“All right, so I handled it after it’d been used. That still doesn’t mean I killed anyone.”

“It does unless you’ve got a better explanation. And I haven’t heard one yet.”

“How did you know we’d found the knife?” Banks asked.

“I saw that shepherd find it on the moor, so I took off.”

He was lying, Banks thought. Mara had told him. But he let it go for the moment.

Paul fell silent. The floor creaked as Burgess paced the office. Banks lit a Silk Cut, his last, and leaned back in his chair. “Look, Paul,” he said, “consider the facts. One: we found PC Gill’s blood on the knife, and the doc tells us the blade fits the wound. Two: we found your prints on the handle.

Three: we know you were at the demo-you were seen.
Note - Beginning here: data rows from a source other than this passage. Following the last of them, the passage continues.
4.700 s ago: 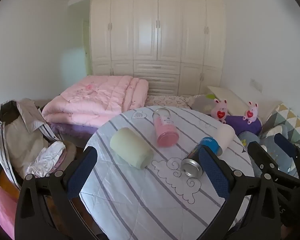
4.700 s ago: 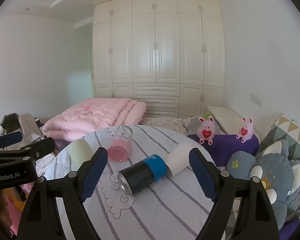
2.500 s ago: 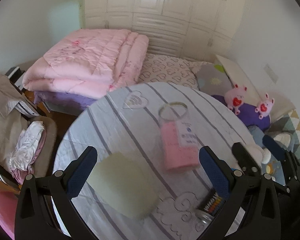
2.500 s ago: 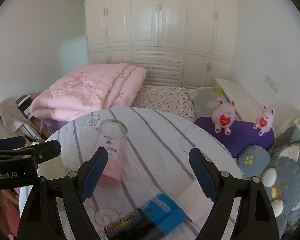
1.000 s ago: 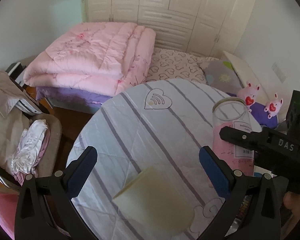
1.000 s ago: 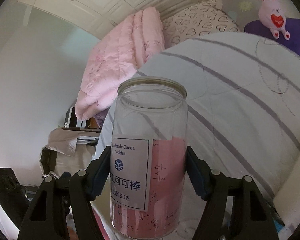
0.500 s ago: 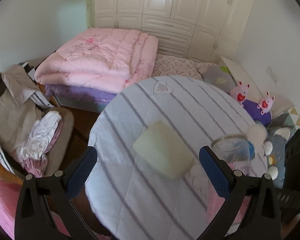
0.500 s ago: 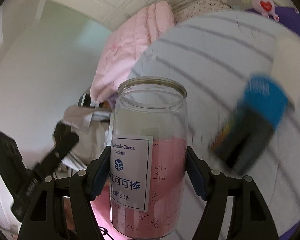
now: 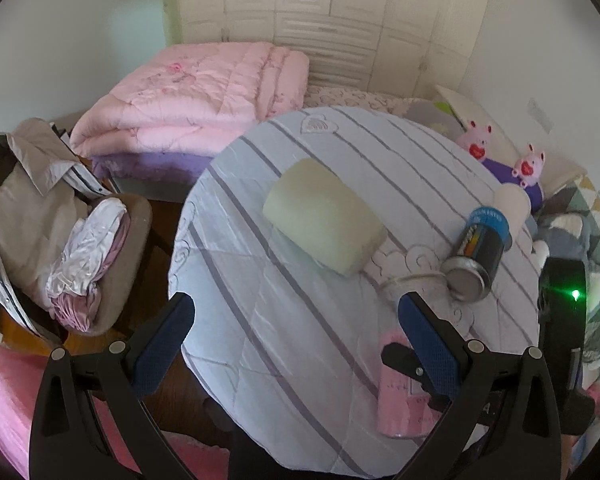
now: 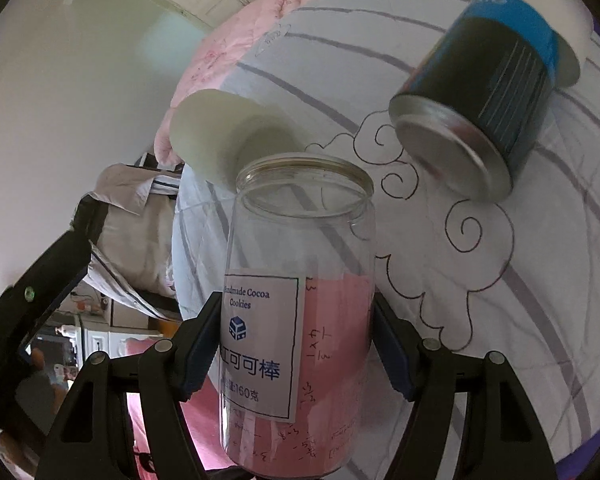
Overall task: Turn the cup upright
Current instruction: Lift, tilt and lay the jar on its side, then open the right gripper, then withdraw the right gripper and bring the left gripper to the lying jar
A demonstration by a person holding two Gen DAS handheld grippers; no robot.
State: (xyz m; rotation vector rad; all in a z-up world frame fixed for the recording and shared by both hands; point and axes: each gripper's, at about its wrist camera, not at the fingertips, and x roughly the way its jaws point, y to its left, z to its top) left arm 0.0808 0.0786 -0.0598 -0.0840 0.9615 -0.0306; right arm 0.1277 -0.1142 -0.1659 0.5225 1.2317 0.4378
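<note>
Left wrist view shows the round striped table as the landmark, with the pale green cup lying on its side near the middle and the dark blue-banded can also toppled toward the table's right edge. At the table's near-right edge the clear jar with pink paper, mouth up, is pinched between the pads of the right gripper, while the left gripper hangs spread wide and empty above the table's near edge. Judging by this, the jar is righted but not released, and the other containers remain to be flipped.
</note>
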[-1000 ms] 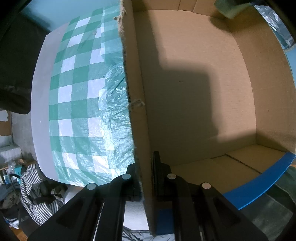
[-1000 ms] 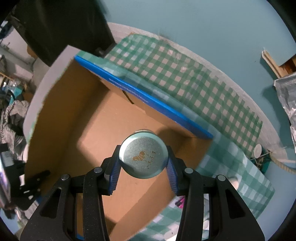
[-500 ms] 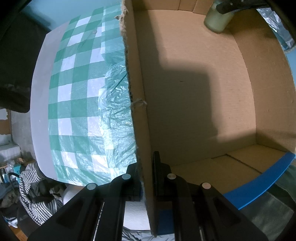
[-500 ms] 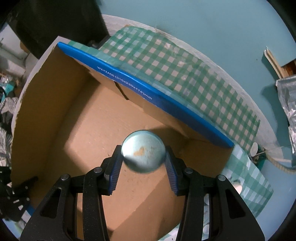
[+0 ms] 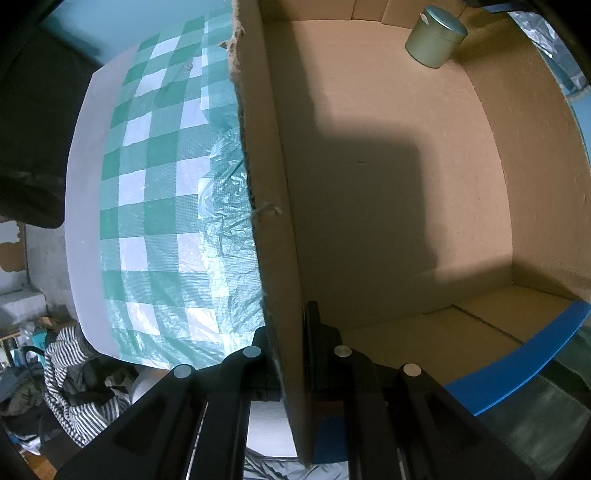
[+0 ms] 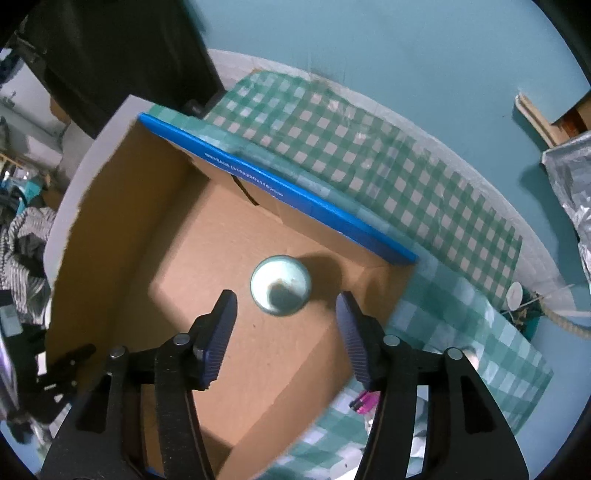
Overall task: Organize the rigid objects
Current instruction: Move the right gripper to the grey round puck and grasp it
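A small round pale-green tin (image 6: 280, 285) stands upright on the floor of an open cardboard box (image 6: 110, 229), near its far corner; it also shows in the left wrist view (image 5: 435, 36). My right gripper (image 6: 286, 306) hangs open just above the tin, fingers apart on either side and not touching it. My left gripper (image 5: 290, 332) is shut on the box's side wall (image 5: 266, 184), one finger outside and one inside.
The box has a blue-taped flap (image 6: 273, 188) on its far side. It sits on a green-and-white checked tablecloth (image 6: 369, 158) on a white table. Small pink and white items (image 6: 365, 400) lie on the cloth by my right finger. Striped clothing (image 5: 74, 369) lies beyond the table edge.
My right gripper carried the tin down into the box, opened and let it go. The tin now stands on the box floor. My left gripper has kept its hold on the wall.
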The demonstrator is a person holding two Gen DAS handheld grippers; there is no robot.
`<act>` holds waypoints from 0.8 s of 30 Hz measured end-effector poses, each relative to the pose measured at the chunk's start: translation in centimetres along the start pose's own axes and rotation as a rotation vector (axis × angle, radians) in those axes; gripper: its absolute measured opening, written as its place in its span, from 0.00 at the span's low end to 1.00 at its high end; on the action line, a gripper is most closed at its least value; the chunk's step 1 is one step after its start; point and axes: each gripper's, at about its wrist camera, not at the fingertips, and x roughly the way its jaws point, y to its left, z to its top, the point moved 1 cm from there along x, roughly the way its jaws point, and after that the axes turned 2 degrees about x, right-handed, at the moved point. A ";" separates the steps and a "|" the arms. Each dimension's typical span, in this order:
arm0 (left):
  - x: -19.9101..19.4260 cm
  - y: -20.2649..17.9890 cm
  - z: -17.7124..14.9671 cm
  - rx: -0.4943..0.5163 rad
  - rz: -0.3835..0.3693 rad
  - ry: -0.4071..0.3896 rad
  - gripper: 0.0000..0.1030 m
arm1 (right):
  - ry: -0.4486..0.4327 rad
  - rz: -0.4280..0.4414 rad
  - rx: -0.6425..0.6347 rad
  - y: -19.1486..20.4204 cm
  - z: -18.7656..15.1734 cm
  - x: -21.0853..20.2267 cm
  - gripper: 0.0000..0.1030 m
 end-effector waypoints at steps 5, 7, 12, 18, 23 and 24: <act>-0.2 0.2 -0.1 -0.005 -0.003 -0.002 0.08 | -0.035 0.009 0.008 -1.0 -1.1 -2.7 0.58; -0.3 0.2 -0.1 -0.006 -0.003 -0.003 0.08 | -0.051 0.007 0.016 -1.6 -1.6 -3.9 0.59; -0.4 0.0 0.0 -0.004 0.002 -0.005 0.08 | -0.075 0.007 0.051 -3.6 -3.0 -6.5 0.61; -0.8 -0.4 -0.1 -0.002 0.004 -0.013 0.08 | -0.090 -0.032 0.078 -6.2 -5.1 -8.4 0.63; -0.9 -0.1 -0.3 -0.010 0.004 -0.012 0.08 | -0.087 -0.043 0.134 -9.3 -7.5 -9.0 0.66; -0.8 0.0 -0.3 -0.012 0.004 -0.012 0.08 | -0.085 -0.046 0.145 -9.8 -7.9 -9.0 0.67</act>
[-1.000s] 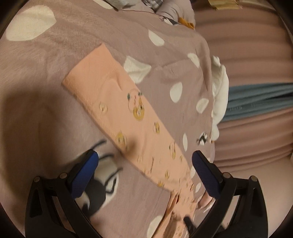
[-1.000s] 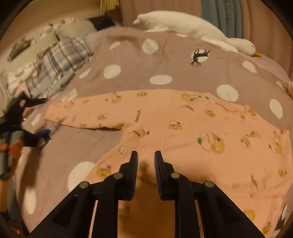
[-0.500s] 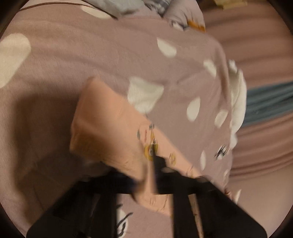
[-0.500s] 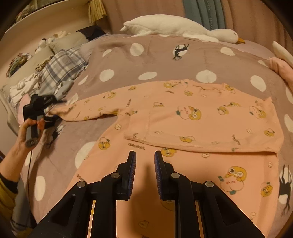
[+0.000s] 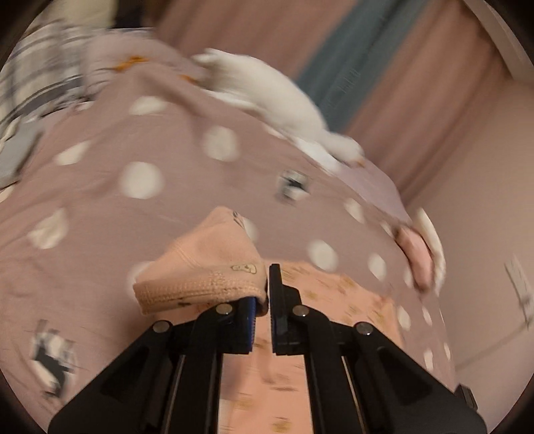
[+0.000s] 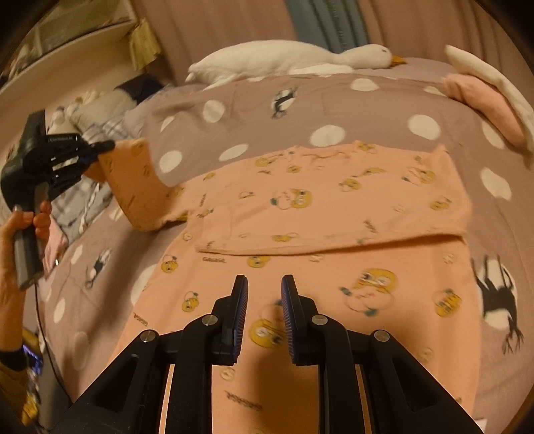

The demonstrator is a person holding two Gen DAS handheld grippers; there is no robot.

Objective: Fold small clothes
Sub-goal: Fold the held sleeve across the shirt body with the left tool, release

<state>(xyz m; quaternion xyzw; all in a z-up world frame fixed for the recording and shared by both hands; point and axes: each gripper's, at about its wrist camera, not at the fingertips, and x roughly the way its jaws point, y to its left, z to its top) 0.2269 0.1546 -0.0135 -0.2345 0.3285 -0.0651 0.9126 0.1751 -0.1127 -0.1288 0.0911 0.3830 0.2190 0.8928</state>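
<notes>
A peach shirt [image 6: 333, 300] with yellow cartoon prints lies spread on the mauve polka-dot bedspread [image 6: 267, 127]. One part of it [image 6: 333, 207] is folded across its middle. My left gripper [image 5: 263, 283] is shut on the ribbed cuff of the shirt's left sleeve [image 5: 200, 267] and holds it in the air. In the right wrist view the left gripper [image 6: 100, 147] sits at the left edge, with the sleeve [image 6: 133, 180] hanging from it to the shirt. My right gripper [image 6: 264, 283] hovers over the shirt's near half, its fingers a little apart and nothing between them.
A white goose plush [image 6: 283, 60] lies along the far edge of the bed. Folded pink and white cloth [image 6: 480, 96] sits at the far right. Plaid clothes [image 6: 83, 200] lie at the left, behind the person's hand [image 6: 30, 220]. Curtains [image 6: 233, 23] hang behind the bed.
My left gripper has shut on the sleeve cuff, lifted it off the bedspread and rolled. The right gripper has drawn back, so more of the shirt shows.
</notes>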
Four: as soon as things start adding up, you bugger off to Scotland. Now you tell me what to make of it all.

What would you think if you were me?”

Paul still said nothing.

“I’m getting fed up of this,” Burgess snarled. “Let’s just lock the bastard up now. He’s in on a warrant. We’ve got enough evidence. We don’t need a confession. Hell, we don’t even need a motive.”

“No!” Paul yelled.

“No what? You don’t want us to lock you up? Dark down there, isn’t it? Even a normal person feels the walls closing in on him down there, in the dark.”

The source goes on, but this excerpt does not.